Financial shenanigans as seen from the inside

December 01, 1991|By Neal Lipschutz



Dennis B. Levine

with William Hoffer.


431 pages. $22.95.

One evening in the middle of the much-publicized insider stock trading scandals of the late 1980s, I attended a barbecue at a neighbor's house. The dinner conversation, among people who had no great interest in the stock market or the securities industry, had a consistent theme. They thought the scandals showed the system was rigged, that the individual investor didn't have much of a chance.

Perhaps that was the greatest crime of those who flouted securities laws in the '80s, the message received by many in the general public: The financial markets, those supposed engines of capitalism, were not places where people always cared about playing fair.

Dennis B. Levine was one of those inside traders, and with the help of William Hoffer here gives his side of the story. It is a straightforward and well-written account. Happily, Mr. Levine doesn't whine or maintain that he got a bum deal. He knows he did wrong, and seems to feel lucky to have gotten a second chance.

If there's one question you'd want to ask a man who built up more than $10 million in illegal trading profits, much of it when he was at the very epicenter of the mergers and acquisition craze and earning a legitimate annual salary counted in the millions, it's a simple one. Why?

Mr. Levine struggles to answer. He says it was not just greedand offers a few other possibilities: "Something deep inside forced me to try to catch up to the pack of wheeler-dealers who always raced in front of me." He says money became a way of keeping score. "If I checked the Quotron and discovered that I had just earned several hundred thousand dollars on an inside trade, I felt a rush of euphoria that had to be akin to a drug high. But the high always wore off, because I soon remembered that there were so many ahead of me on the scoreboard."

And: "Ambition eclipsed rationality. I was unable to find fulfillment in realistic limits."

One comes away thinking there has to be something more. MrLevine at a young age sent into motion a scheme involving an ever-widening group of people (eventually adding the arbitrageur Ivan Boesky) resulting in Mr. Levine's conducting inside trades on dozens of stocks in takeover situations. He didn't need the money. He loved his job as investment banker, which provided both power and prestige. The question of why lingers.

He does present a cogent picture of Wall Street in the 1980s as a meritocracy (he rose quickly based on investment banking skills) and a monetary fantasyland. Starting in the business world in 1977, which positioned him well to be part of the explosion of markets and mergers in the Reagan years, Mr. Levine had an annual salary of $19,000. Nine years later, he was a managing director of Drexel Burnham Lambert, then perhaps the most important securities firm in the country thanks to its dominance in the "junk" bond market and its key role in the merger field. His legitimate income was more than $2 million a year.
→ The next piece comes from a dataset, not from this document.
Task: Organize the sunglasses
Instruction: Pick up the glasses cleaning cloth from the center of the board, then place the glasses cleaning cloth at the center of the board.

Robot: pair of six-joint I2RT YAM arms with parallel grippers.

There's something very American in the rise and fall (and postjail rise again) of Dennis Levine. There's the unquestioning view that money and power are all that matter, and that as long as you're smart enough you can beat the system. Morality just never seemed to be an issue in his actions. Mr. Levine weighed the risks and rewards of illegally trading on knowledge he or one of his cohorts were privy to in their roles as investment bankers and lawyers. He concluded the risks were minimal, the rewards great, and went on his merry way.

Mr. Levine carried on illegal trading based on privileged information through much of his investment banking career, barely missing a beat as he switched firms several times. It got to the point that fresh from advising some big corporate raider on how to best acquire a huge company in a hostile takeover, he would rush to a pay phone and through his offshore bank place a buy order for the stock of the target company. Despite his feeling that he had covered his tracks, the boldness of some of these moves is amazing. Later, when it all had crashed down around him, he says: "It was apparent that I had grossly underestimated the capabilities of the government investigators."

In addition to an account of his misdeeds and prosecution (he pleaded guilty to violating insider trader laws, cooperated with authorities and served 17 months in prison), Mr. Levine takes the reader into the midst of the merger mania that engulfed Wall Street. As an investment banker, he played a role in many of the big deals of the mid-1980s. A lot of famous names in 1980s finance, from Boesky and Michael Milken to the top corporate raiders, appear in these pages. We also get a behind-the-scenes look at the "Predators' Balls" held by Drexel, those Beverly Hills gatherings where the takeover specialists and big junk-bond buyers came to celebrate themselves.

This is a forthright and intriguing book, and a cautionary tale. There are familiar lessons to be learned. Love and appreciation of family and friends bring fulfillment, not a ride on the fast track fueled by insatiable ambition. Oh yes, there's a more subtle moral. Don't count on a foreign bank to protect your illegal doings, secrecy laws or no.

Mr. Lipschutz is a writer living in New York.